Each entry in this listing needs to be written out again, word for word.
==== Information supplied
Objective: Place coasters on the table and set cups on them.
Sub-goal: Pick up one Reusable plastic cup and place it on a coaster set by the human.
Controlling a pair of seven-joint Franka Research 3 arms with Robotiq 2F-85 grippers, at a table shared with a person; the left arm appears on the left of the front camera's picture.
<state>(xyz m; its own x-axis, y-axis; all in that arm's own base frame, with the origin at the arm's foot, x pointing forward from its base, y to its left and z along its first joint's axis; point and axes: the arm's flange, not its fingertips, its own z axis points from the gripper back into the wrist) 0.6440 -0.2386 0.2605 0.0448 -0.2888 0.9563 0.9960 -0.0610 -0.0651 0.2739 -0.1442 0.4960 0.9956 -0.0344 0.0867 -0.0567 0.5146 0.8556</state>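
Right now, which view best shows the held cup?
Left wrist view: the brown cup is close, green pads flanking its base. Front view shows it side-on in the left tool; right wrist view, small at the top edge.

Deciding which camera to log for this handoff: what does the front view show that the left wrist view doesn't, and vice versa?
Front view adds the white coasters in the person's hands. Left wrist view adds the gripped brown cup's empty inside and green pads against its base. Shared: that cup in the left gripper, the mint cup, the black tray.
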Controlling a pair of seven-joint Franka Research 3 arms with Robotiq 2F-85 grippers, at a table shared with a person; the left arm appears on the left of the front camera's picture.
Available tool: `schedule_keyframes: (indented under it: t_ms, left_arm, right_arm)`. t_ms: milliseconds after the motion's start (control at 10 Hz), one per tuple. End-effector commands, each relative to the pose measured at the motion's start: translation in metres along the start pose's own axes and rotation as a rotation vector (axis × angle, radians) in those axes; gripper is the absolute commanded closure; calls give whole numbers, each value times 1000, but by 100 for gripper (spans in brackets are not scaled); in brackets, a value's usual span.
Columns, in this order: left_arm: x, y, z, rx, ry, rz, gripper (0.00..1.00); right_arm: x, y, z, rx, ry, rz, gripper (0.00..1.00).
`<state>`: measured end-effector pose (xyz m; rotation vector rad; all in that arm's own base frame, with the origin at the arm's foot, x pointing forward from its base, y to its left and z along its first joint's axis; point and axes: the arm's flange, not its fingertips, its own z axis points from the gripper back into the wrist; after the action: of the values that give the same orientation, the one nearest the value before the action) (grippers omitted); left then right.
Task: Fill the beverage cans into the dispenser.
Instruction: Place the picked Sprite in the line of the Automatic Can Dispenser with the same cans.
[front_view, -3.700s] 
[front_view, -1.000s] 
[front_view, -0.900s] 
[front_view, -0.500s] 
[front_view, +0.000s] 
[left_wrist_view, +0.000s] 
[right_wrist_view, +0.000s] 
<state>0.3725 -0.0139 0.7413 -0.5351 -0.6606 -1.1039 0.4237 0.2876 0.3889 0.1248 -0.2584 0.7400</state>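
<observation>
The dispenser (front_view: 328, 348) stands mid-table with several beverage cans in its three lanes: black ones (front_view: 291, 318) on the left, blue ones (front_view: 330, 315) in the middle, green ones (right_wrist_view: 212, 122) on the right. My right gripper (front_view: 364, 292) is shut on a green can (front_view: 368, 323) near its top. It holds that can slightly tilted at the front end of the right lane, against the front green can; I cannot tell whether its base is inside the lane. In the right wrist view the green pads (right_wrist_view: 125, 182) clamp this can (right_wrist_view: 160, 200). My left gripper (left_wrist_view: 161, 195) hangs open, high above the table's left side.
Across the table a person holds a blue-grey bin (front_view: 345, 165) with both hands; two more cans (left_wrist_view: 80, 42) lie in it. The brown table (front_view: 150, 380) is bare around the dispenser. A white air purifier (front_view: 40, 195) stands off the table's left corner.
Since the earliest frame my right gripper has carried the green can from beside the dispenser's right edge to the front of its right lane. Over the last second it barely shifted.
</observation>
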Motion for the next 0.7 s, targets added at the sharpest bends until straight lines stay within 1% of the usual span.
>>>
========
Your response:
Objective: Place coasters on the table and set cups on them.
Sub-goal: Pick up one Reusable plastic cup and place it on a coaster set by the human.
Controlling a pair of seven-joint Franka Research 3 arms with Robotiq 2F-85 grippers, at a table shared with a person; the left arm appears on the left of the front camera's picture.
<state>(xyz m; its own x-axis, y-axis; all in that arm's own base frame, with the origin at the arm's foot, x pointing forward from its base, y to its left and z along its first joint's axis; point and axes: the arm's flange, not its fingertips, its own z axis points from the gripper back into the wrist) 0.6440 -0.2386 0.2605 0.0448 -0.2888 0.9563 0.9960 -0.0610 -0.0651 0.2739 -0.1442 0.4960 0.9956 -0.0344 0.0867 -0.0567 0.5146 0.8556</state>
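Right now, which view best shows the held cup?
Left wrist view: the brown cup is close, green pads flanking its base. Front view shows it side-on in the left tool; right wrist view, small at the top edge.

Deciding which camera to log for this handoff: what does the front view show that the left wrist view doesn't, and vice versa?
Front view adds the white coasters in the person's hands. Left wrist view adds the gripped brown cup's empty inside and green pads against its base. Shared: that cup in the left gripper, the mint cup, the black tray.
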Controlling a pair of seven-joint Franka Research 3 arms with Robotiq 2F-85 grippers, at a table shared with a person; the left arm appears on the left of the front camera's picture.
Available tool: `schedule_keyframes: (indented under it: t_ms, left_arm, right_arm)`. t_ms: milliseconds after the motion's start (control at 10 Hz), one per tuple. End-effector commands, each relative to the pose measured at the motion's start: translation in metres along the start pose's own axes and rotation as a rotation vector (axis × angle, radians) in those axes; gripper is the absolute commanded closure; calls give whole numbers, each value times 1000, but by 100 for gripper (spans in brackets are not scaled); in brackets, a value's usual span.
Columns, in this order: left_arm: x, y, z, rx, ry, rz, gripper (0.00..1.00); right_arm: x, y, z, rx, ry, rz, gripper (0.00..1.00).
`<state>`: measured end-effector pose (xyz m; rotation vector rad; all in that arm's own base frame, with the origin at the arm's foot, x pointing forward from its base, y to its left and z along its first joint's axis; point and axes: the arm's flange, not its fingertips, its own z axis points from the gripper back into the wrist; after the action: of the values that give the same orientation, the one nearest the value before the action) (grippers omitted); left then right.
Task: Fill the beverage cans into the dispenser.
Instruction: Place the picked Sprite in the line of the Automatic Can Dispenser with the same cans.
[front_view, -3.700s] 
[front_view, -1.000s] 
[front_view, -0.900s] 
[front_view, -0.500s] 
[front_view, +0.000s] 
[left_wrist_view, +0.000s] 
[right_wrist_view, +0.000s] 
<state>0.3725 -0.0139 0.7413 -0.5351 -0.6606 -1.1039 0.4237 0.2876 0.3889 0.1248 -0.2584 0.7400</state>
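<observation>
The dispenser (front_view: 328, 348) stands mid-table with several beverage cans in its three lanes: black ones (front_view: 291, 318) on the left, blue ones (front_view: 330, 315) in the middle, green ones (right_wrist_view: 212, 122) on the right. My right gripper (front_view: 364, 292) is shut on a green can (front_view: 368, 323) near its top. It holds that can slightly tilted at the front end of the right lane, against the front green can; I cannot tell whether its base is inside the lane. In the right wrist view the green pads (right_wrist_view: 125, 182) clamp this can (right_wrist_view: 160, 200). My left gripper (left_wrist_view: 161, 195) hangs open, high above the table's left side.
Across the table a person holds a blue-grey bin (front_view: 345, 165) with both hands; two more cans (left_wrist_view: 80, 42) lie in it. The brown table (front_view: 150, 380) is bare around the dispenser. A white air purifier (front_view: 40, 195) stands off the table's left corner.
Since the earliest frame my right gripper has carried the green can from beside the dispenser's right edge to the front of its right lane. Over the last second it barely shifted.
</observation>
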Motion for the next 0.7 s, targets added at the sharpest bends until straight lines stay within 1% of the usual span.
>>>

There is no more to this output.